Quando comincia il processo artrosico, infatti, la quantità di acido ialuronico si riduce compromettendo le normali caratteristiche del liquido sinoviale, che svolge una funzione lubrificante e protettiva. Serve quindi la viscosupplementazione per ripristinarne le proprietà viscoelastiche e alleviare i sintomi della patologia degenerativa. Oggi è disponibile una novità terapeutica tutta Made in Italy perché nata dalla partnership tra IBSA Farmaceutici e alcuni centri clinici e di ricerca di eccellenza italiani.

“Grazie alla collaborazione tra il nostro dipartimento di Ricerca e Sviluppo e diversi centri clinici e di ricerca italiani, tra cui il Campus Biomedico di Roma e l’Università della Campania Luigi Vanvitelli, abbiamo messo a punto un nuovo dispositivo medico in grado di mimare in modo ottimale le caratteristiche e il comportamento del liquido sinoviale endogeno sano” – spiega Andrea Giori, R&D Director di IBSA Farmaceutici. “Mediante una nostra tecnologia brevettata, la NAHYCO technology, siamo riusciti a ottenere una formulazione innovativa caratterizzata dalla più alta concentrazione di acido ialuronico altamente purificato e dall’impiego, per la prima volta in un dispositivo iniettabile, della condroitina sodica, anch’essa ultrapura. Entrambi gli ingredienti sono prodotti per via biofermentativa, sono cioè privi di componenti di origine animale, questo ha permesso di ottenere una maggiore performance sommata a una maggiore sicurezza, a beneficio dei pazienti”.

IBSA è uno dei leader mondiali nella produzione di acido ialuronico e continua a investire per ottenere soluzioni terapeutiche sempre più all’avanguardia – come la combinazione di acido ialuronico e condroitina sodica – avvalendosi del contributo dei più importanti centri di ricerca italiani, anche per superare i limiti ancora oggi presenti a livello tecnologico.

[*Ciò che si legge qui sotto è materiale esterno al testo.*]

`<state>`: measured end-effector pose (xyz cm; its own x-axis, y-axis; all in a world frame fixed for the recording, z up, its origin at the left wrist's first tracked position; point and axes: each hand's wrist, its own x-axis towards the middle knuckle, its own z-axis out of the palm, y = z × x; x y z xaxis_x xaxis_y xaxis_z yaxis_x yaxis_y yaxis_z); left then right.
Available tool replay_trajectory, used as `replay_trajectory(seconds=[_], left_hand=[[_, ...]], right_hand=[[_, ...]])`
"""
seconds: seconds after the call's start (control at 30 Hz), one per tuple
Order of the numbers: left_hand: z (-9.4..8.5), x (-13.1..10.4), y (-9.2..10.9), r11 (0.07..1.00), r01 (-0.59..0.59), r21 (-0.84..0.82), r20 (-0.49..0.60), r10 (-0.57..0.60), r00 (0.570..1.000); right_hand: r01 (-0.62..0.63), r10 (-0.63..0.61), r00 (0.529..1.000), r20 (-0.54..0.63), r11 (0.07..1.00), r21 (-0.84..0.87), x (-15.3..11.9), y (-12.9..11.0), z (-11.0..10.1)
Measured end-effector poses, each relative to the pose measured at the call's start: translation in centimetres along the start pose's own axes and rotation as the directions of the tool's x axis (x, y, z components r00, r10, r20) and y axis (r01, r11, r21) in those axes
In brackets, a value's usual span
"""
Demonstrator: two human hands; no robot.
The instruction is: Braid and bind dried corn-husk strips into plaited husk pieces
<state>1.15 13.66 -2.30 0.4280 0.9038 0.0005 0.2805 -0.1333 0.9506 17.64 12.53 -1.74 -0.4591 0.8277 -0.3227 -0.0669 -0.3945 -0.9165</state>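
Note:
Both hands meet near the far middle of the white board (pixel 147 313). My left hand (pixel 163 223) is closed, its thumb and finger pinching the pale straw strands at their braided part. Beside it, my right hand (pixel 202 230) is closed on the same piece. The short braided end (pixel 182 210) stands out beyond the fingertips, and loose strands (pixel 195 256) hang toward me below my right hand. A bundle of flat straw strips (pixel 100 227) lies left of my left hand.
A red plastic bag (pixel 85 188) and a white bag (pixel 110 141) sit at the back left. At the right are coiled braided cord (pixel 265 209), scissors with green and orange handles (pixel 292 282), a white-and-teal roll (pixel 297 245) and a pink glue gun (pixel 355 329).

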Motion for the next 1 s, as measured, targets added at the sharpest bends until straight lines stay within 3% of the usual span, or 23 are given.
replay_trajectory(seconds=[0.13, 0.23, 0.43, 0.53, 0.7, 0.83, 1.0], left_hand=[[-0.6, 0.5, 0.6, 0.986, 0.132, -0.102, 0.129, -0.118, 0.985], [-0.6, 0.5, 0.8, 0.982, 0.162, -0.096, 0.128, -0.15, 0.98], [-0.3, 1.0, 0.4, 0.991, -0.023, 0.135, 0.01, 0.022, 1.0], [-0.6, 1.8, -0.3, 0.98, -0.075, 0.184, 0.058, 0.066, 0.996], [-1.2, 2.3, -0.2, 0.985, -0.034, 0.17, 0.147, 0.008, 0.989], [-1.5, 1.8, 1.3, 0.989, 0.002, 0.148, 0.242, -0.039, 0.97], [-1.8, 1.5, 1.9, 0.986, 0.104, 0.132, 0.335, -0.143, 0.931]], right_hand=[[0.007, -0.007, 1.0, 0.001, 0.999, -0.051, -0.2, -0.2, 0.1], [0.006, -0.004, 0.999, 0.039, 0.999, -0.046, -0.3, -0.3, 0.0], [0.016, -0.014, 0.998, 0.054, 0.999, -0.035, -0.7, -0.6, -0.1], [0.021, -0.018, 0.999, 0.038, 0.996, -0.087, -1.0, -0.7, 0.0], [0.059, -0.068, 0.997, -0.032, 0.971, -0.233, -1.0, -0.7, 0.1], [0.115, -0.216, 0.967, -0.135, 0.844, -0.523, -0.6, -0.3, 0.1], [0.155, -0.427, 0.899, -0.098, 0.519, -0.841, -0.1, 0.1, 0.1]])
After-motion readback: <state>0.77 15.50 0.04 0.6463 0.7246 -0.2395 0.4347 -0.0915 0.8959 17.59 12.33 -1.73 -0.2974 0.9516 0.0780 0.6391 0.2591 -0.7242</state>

“Il nostro gruppo di ricerca ha messo a punto per la prima volta il processo di produzione biofermentativa della condroitina sodica, un componente fisiologicamente presente nell’organismo, seppur in minor quantità rispetto alla condroitina solfato, ma con caratteristiche ed un profilo di sicurezza superiori al prodotto estrattivo finora utilizzato, e pertanto più idoneo per l’uso nei medical device” – interviene la Prof.ssa Chiara Schiraldi, Ordinario di Biochimica, Dipartimento di Medicina Sperimentale Università della Campania “Luigi Vanvitelli”. “Si tratta di un processo biotecnologico innovativo, brevettato, insieme agli usi in campo biomedico della condroitina biotecnologica stessa. I nostri studi hanno consentito di identificare nella condroitina un nuovo ingrediente funzionale che ci ha permesso di superare i limiti dell’origine estrattiva animale tradizionalmente adottata, ottenendo così un componente innovativo, più performante, dal punto di vista della reologia e della sicurezza”.

I risultati pre-clinici hanno poi trovato riscontro nello studio multicentrico, in cui il Campus Biomedico di Roma ha fatto da capofila, che ha valutato la sicurezza e l’efficacia dell’infiltrazione intra-articolare con l’associazione di acido ialuronico e condroitina di origine biofermentativa su pazienti affetti da osteoartrosi dell’anca, una delle articolazioni di per sé più difficili da trattare e gestire. I risultati hanno dimostrato che, oltre a un ottimo profilo di sicurezza e tollerabilità, il dispositivo medico esercita un rapido e significativo miglioramento del dolore e della funzionalità articolare.

“I risultati dello studio clinico hanno evidenziato che l’efficacia della nuova formulazione è duratura nel tempo, fino a sei mesi dalla prima, singola, infiltrazione” – aggiunge Zampogna – “Nello studio clinico si è studiato l’uso in singola somministrazione della nuova formulazione per testarne sicurezza, performance e durata. Nella pratica clinica tuttavia lo schema terapeutico viene disegnato dallo specialista secondo il quadro clinico e le specifiche necessità di ogni paziente”.